Life 2025, 15(6), 974; https://doi.org/10.3390/life15060974
Submission received: 11 May 2025
/
Revised: 13 June 2025
/
Accepted: 17 June 2025
/
Published: 18 June 2025
(This article belongs to the Section Physiology and Pathology)
Abstract
Patients with connective tissue disease-associated pulmonary arterial hypertension (CTD-PAH) and concomitant interstitial lung disease (ILD) are particularly challenging to manage due to concerns about ventilation–perfusion mismatch with systemic vasodilators. In this case series, we evaluated the effects of selexipag in eight prostacyclin-naïve CTD-PAH patients with concomitant ILD. Clinical, functional, and laboratory data were collected at baseline and after 16 weeks of treatment. After 16 weeks of treatment, the mean six-minute walk distance increased by 101.75 m (p < 0.05), and the mean estimated right ventricular systolic pressure decreased significantly (p < 0.05). Mean N-terminal pro b-type natriuretic peptide levels declined by 63%, though this reduction did not reach statistical significance. Importantly, supplemental oxygen requirements trended downward (p < 0.05) and pulmonary function tests remained stable. Pulmonary vasodilators have long been unsuccessfully studied in PH-ILD patients until the INCREASE trial. While other systemic agents used in PAH have not shown as much success as inhaled treprostinil in treating PH-ILD, our case series highlights the potential role of selexipag in patients with concomitant CTD-PAH and ILD. Further investigation of selexipag in pure Group 3 PH-ILD patients is warranted.
1. Introduction
Pulmonary hypertension (PH) is a complex condition characterized by elevated pressures within the pulmonary circulation, which can result from various underlying mechanisms. Based on the World Health Organization (WHO) categorizations, PH is classified into five groups: Group 1 pulmonary arterial hypertension (PAH), Group 2 PH due to left heart disease (PH-LHD), Group 3 PH caused by lung disease and/or hypoxia (PH-LD), Group 4 chronic thromboembolic PH (CTEPH), and Group 5 PH with unclear or multifactorial mechanisms [1,2]. Connective tissue disease (CTD) is the most common systemic disease associated with Group 1 PAH [3]. Meanwhile, Group 3 PH can occur as a result of various interstitial lung diseases (ILD), including idiopathic pulmonary fibrosis (IPF), hypersensitivity pneumonitis (HP), and nonspecific interstitial pneumonia (NSIP); CTD is also a common risk factor for ILD, independent of PH. In these ILD patients, the development of concomitant pulmonary vascular disease is associated with increased rates of morbidity and mortality [4,5].
Group 3 PH has a different pathophysiology from Group 1 PAH, often making PAH-specific treatments ineffective in this entity. This ineffectiveness arises because these PAH treatments dilate all pulmonary vessels, including those that do not participate in oxygen exchange due to reduced alveolar ventilation. Consequently, therapies tailored for PAH can theoretically cause a mismatch between ventilation and perfusion in PH-ILD patients, further impairing oxygenation and reducing exercise capacity [6]. The majority of randomized controlled trials evaluating PAH-specific treatments for PH-LD have resulted in treatment failures or even more detrimental outcomes in the treated cohort [2,7]. Consequently, CTD-PAH patients with concomitant ILD can pose significant management challenges when treating the underlying pulmonary vascular disease.

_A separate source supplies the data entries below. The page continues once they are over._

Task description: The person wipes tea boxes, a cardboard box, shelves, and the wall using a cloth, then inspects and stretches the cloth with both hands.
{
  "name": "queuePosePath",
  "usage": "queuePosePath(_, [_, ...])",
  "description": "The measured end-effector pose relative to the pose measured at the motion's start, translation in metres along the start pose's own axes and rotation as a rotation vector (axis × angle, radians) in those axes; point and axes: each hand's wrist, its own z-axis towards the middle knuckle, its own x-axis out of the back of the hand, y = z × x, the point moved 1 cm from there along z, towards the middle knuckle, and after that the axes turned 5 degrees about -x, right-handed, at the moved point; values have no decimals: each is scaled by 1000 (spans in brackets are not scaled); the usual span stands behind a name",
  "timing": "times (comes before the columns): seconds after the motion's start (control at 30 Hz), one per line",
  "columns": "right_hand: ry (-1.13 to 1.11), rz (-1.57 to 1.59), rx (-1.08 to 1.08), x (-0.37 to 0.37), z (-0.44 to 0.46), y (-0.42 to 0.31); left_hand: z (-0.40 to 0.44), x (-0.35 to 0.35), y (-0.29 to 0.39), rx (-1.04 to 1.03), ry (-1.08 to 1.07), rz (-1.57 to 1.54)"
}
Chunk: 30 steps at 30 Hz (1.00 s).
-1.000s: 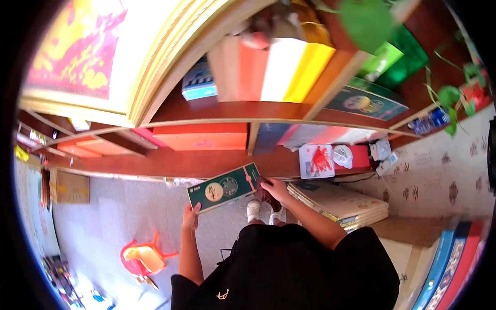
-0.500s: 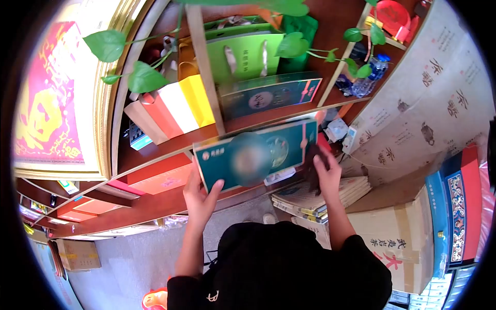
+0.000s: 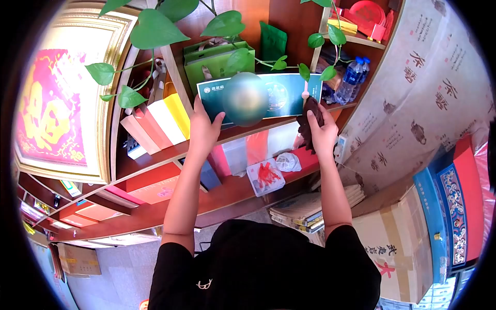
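Observation:
A flat teal gift box (image 3: 288, 98) with pale print is held upright at the front of the middle shelf compartment. My left hand (image 3: 205, 126) grips its left end, thumb on the front face. At the other end, my right hand (image 3: 324, 132) holds a crumpled dark brown cloth (image 3: 306, 124), which presses against the box's right edge. A blurred round patch covers part of the box front. Green paper bags (image 3: 206, 61) stand behind it.
Trailing plant leaves (image 3: 157, 28) hang in front of the shelves. Water bottles (image 3: 353, 77) stand right of the box. Below is a clear tub (image 3: 266, 177) with red items. Stacked flat packs (image 3: 310, 209) and a large carton (image 3: 395, 243) stand at lower right.
Both hands have raised the teal box up and away from me to the shelf compartment. The tub and lower shelf contents have come into view beneath it. The cloth stays in my right hand.

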Motion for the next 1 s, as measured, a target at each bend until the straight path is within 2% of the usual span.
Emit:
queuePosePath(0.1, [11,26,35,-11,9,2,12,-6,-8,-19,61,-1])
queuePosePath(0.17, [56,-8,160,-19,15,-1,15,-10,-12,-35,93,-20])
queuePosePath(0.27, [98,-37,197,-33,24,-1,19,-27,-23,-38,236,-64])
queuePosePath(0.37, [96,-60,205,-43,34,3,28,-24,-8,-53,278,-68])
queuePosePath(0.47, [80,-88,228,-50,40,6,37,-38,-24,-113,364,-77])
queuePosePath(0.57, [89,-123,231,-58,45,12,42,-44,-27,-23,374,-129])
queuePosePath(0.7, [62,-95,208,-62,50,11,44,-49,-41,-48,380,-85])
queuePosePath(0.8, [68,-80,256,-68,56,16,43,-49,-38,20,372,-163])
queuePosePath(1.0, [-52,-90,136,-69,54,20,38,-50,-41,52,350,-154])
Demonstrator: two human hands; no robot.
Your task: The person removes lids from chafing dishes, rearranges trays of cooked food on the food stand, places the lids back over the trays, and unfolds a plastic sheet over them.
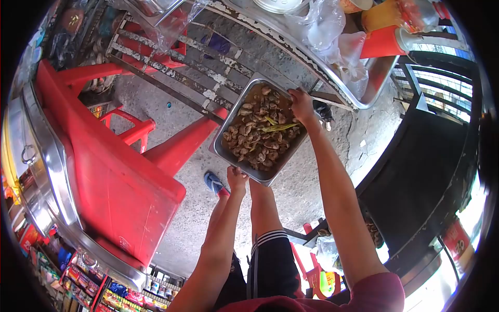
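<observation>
Between my two hands a rectangular metal food pan [225, 120] is held up above the concrete floor. Brown cooked meat pieces [254, 136] in sauce fill much of it, with long green peppers [279, 127] lying on top. My left hand [237, 179] grips the rim at the near corner, its fingers curled over the edge. At the far right side, my right hand [301, 105] is closed on the opposite rim. The undersides of both grips are hidden by the pan.
A red plastic table [119, 171] stands at left beside a large metal pot lid [47, 151]. Ahead is a metal tray table [358, 99] with plastic bags [319, 26] and a red container [382, 42]. A black bench [416, 171] stands at right. A slatted rack [176, 67] lies beyond the pan.
</observation>
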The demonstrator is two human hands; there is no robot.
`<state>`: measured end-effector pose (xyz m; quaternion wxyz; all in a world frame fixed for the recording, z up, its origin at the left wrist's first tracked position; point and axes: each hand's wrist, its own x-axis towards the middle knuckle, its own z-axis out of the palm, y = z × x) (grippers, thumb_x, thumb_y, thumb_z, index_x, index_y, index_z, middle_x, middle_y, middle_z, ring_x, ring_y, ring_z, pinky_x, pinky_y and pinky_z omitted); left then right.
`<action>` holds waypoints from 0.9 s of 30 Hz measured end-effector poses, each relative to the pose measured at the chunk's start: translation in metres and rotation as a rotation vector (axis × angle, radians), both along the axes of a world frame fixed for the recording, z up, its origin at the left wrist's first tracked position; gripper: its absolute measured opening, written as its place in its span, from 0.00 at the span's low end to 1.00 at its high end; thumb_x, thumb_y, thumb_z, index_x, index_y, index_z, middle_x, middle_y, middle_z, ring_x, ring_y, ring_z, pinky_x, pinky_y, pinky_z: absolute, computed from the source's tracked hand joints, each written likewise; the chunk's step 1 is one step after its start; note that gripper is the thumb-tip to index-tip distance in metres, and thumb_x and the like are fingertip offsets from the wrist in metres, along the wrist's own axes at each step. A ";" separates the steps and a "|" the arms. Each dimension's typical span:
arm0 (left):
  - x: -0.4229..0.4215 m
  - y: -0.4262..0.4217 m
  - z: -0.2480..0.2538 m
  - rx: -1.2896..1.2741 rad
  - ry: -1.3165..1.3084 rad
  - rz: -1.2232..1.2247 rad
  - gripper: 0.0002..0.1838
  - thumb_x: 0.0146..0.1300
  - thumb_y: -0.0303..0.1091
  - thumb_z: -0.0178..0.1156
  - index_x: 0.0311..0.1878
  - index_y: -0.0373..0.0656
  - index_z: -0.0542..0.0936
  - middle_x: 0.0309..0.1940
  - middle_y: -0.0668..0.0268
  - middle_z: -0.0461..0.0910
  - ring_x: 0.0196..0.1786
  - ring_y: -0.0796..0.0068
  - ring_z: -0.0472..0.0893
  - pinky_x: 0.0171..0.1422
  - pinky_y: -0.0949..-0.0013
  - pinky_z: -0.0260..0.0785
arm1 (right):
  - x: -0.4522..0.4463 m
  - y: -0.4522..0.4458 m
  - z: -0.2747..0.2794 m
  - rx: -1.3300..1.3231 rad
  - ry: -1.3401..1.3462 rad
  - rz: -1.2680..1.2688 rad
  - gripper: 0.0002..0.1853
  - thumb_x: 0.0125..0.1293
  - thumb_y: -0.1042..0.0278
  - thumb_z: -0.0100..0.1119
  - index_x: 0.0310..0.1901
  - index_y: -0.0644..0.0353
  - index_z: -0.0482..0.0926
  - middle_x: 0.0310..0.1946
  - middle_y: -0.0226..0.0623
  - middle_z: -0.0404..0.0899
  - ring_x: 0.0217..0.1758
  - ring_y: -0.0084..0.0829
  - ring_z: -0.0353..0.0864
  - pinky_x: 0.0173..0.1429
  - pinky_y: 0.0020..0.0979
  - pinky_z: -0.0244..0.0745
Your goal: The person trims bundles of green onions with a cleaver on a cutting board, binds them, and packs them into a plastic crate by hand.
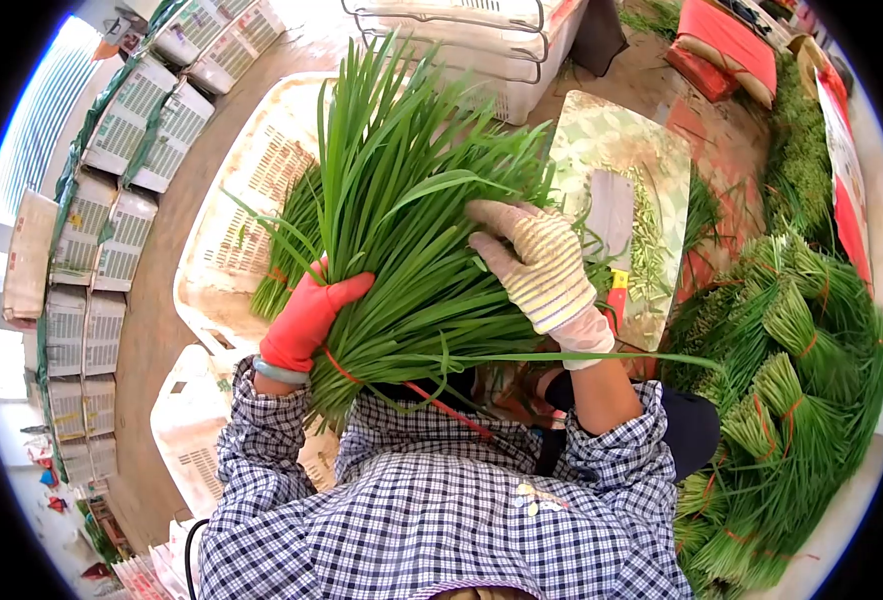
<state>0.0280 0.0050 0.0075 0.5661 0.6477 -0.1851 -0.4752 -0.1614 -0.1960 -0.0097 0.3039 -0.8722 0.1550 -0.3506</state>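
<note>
My left hand (306, 318), in a red glove, is closed round a large bunch of garlic chives (411, 250), near its stem end. A red band (339, 366) circles the stems just below that hand. The leaves fan up and to the right in front of me. My right hand (541, 265), in a striped yellow-and-white glove, touches the leaves on the bunch's right side. Its thumb and forefinger are apart; the other fingers are partly hidden. One long leaf (621, 357) sticks out sideways below my right wrist.
Behind the bunch, a white plastic crate (223, 215) holds another tied bundle (291, 240). A cleaver (611, 212) lies on a green-and-white board (586, 125) among cut stem ends. Tied bundles (796, 400) are piled at right. Stacked crates (91, 240) line the left; others (506, 90) stand ahead.
</note>
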 end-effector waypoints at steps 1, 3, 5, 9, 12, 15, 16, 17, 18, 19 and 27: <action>0.000 0.000 -0.001 0.013 0.000 0.007 0.20 0.62 0.28 0.66 0.58 0.38 0.79 0.49 0.64 0.84 0.47 0.76 0.83 0.54 0.71 0.76 | 0.000 0.000 0.002 0.090 0.030 0.016 0.13 0.62 0.61 0.63 0.45 0.57 0.83 0.34 0.46 0.84 0.40 0.48 0.82 0.50 0.45 0.75; 0.001 0.000 -0.002 0.024 0.000 0.017 0.20 0.62 0.27 0.66 0.58 0.38 0.79 0.49 0.64 0.84 0.47 0.76 0.83 0.54 0.71 0.76 | 0.001 0.001 0.011 0.148 0.123 0.023 0.17 0.63 0.55 0.62 0.47 0.57 0.83 0.35 0.49 0.84 0.39 0.50 0.83 0.47 0.45 0.76; 0.001 -0.001 -0.003 0.004 0.007 -0.030 0.20 0.62 0.26 0.65 0.58 0.38 0.79 0.49 0.64 0.84 0.47 0.76 0.83 0.55 0.71 0.76 | 0.003 0.000 0.013 0.102 0.217 0.022 0.17 0.63 0.54 0.62 0.47 0.57 0.83 0.33 0.48 0.84 0.38 0.49 0.83 0.47 0.45 0.76; 0.001 -0.002 -0.003 0.007 0.016 -0.036 0.21 0.63 0.26 0.65 0.60 0.38 0.78 0.50 0.64 0.84 0.48 0.76 0.83 0.55 0.71 0.76 | 0.013 0.001 -0.001 0.073 0.198 0.064 0.17 0.62 0.52 0.64 0.43 0.56 0.84 0.27 0.45 0.83 0.33 0.48 0.83 0.45 0.42 0.75; 0.001 -0.003 -0.003 -0.007 0.007 -0.048 0.22 0.63 0.25 0.65 0.60 0.38 0.78 0.50 0.65 0.84 0.48 0.76 0.82 0.56 0.71 0.76 | 0.017 0.005 -0.010 0.014 0.104 0.081 0.11 0.61 0.58 0.66 0.38 0.57 0.84 0.24 0.43 0.82 0.30 0.47 0.81 0.44 0.41 0.74; 0.002 -0.003 -0.003 0.004 0.015 -0.036 0.22 0.62 0.25 0.65 0.61 0.38 0.77 0.51 0.65 0.83 0.50 0.77 0.82 0.56 0.71 0.75 | 0.021 0.009 -0.024 -0.090 0.071 -0.051 0.11 0.65 0.59 0.62 0.33 0.57 0.77 0.20 0.42 0.80 0.29 0.48 0.81 0.48 0.45 0.73; 0.002 -0.004 -0.004 0.002 0.002 -0.040 0.23 0.62 0.25 0.65 0.62 0.38 0.77 0.51 0.66 0.83 0.51 0.77 0.81 0.57 0.71 0.75 | 0.021 0.011 -0.027 -0.091 0.069 -0.046 0.11 0.65 0.59 0.62 0.33 0.57 0.77 0.20 0.42 0.80 0.29 0.48 0.81 0.48 0.45 0.73; 0.003 -0.005 -0.004 0.000 -0.011 -0.045 0.24 0.62 0.25 0.65 0.62 0.39 0.76 0.52 0.66 0.83 0.51 0.77 0.81 0.57 0.71 0.74 | 0.021 0.014 -0.030 -0.011 -0.030 -0.096 0.10 0.64 0.61 0.63 0.33 0.57 0.78 0.20 0.42 0.80 0.27 0.48 0.80 0.46 0.44 0.75; 0.003 -0.005 -0.005 0.000 -0.011 -0.043 0.24 0.62 0.25 0.65 0.62 0.39 0.76 0.52 0.66 0.83 0.51 0.77 0.81 0.57 0.71 0.74 | 0.019 0.017 -0.030 0.068 -0.126 -0.147 0.09 0.64 0.62 0.64 0.34 0.57 0.78 0.19 0.43 0.79 0.26 0.47 0.80 0.44 0.43 0.76; 0.004 -0.006 -0.005 0.004 -0.016 -0.045 0.24 0.62 0.25 0.65 0.63 0.39 0.76 0.52 0.66 0.82 0.52 0.77 0.81 0.58 0.71 0.74 | 0.017 0.022 -0.029 0.232 -0.213 -0.203 0.09 0.64 0.64 0.65 0.35 0.59 0.79 0.21 0.45 0.80 0.24 0.46 0.79 0.38 0.42 0.76; -0.004 -0.005 -0.003 -0.006 -0.061 -0.048 0.20 0.63 0.29 0.62 0.59 0.37 0.79 0.49 0.64 0.84 0.47 0.75 0.83 0.53 0.71 0.76 | -0.087 -0.032 0.040 0.438 -0.093 0.412 0.15 0.56 0.80 0.61 0.45 0.56 0.84 0.45 0.35 0.85 0.53 0.28 0.81 0.76 0.42 0.59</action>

Selexipag is an oral pulmonary vasodilator that acts as a selective agonist for the prostacyclin receptor and has a different structure from prostacyclin [8]. It is approved for the treatment of PAH [4,9]; however, its efficacy in CTD-PAH patients with coexisting ILD remains uncertain. Its gradual titration strategy might reduce the occurrence of early treatment discontinuation in PH-ILD patients due to rapid ventilation–perfusion mismatch that is often associated with other pulmonary vasodilators [10]. As such, this case series evaluated the effects of selexipag in a cohort of CTD-PAH patients with concomitant CTD-ILD.
2. Materials and Methods
We retrospectively analyzed 8 CTD-PAH patients with concomitant ILD. CTD-PAH was defined as patients with known, underlying CTD and right heart catheterization (RHC) criteria for pre-capillary PH: mean pulmonary artery pressure (mPAP) > 20 mmHg, pulmonary capillary wedge pressure (PCWP) < 15 mmHg, and pulmonary vascular resistance >2 wood units (WU) [11]. The diagnosis of ILD was confirmed by the presence of diffuse parenchymal lung disease on chest CT imaging. Patients who were already receiving a prostacyclin agent for the treatment of PH were excluded. The study was approved by the Hartford Hospital Institutional Review Board (HH-25-48).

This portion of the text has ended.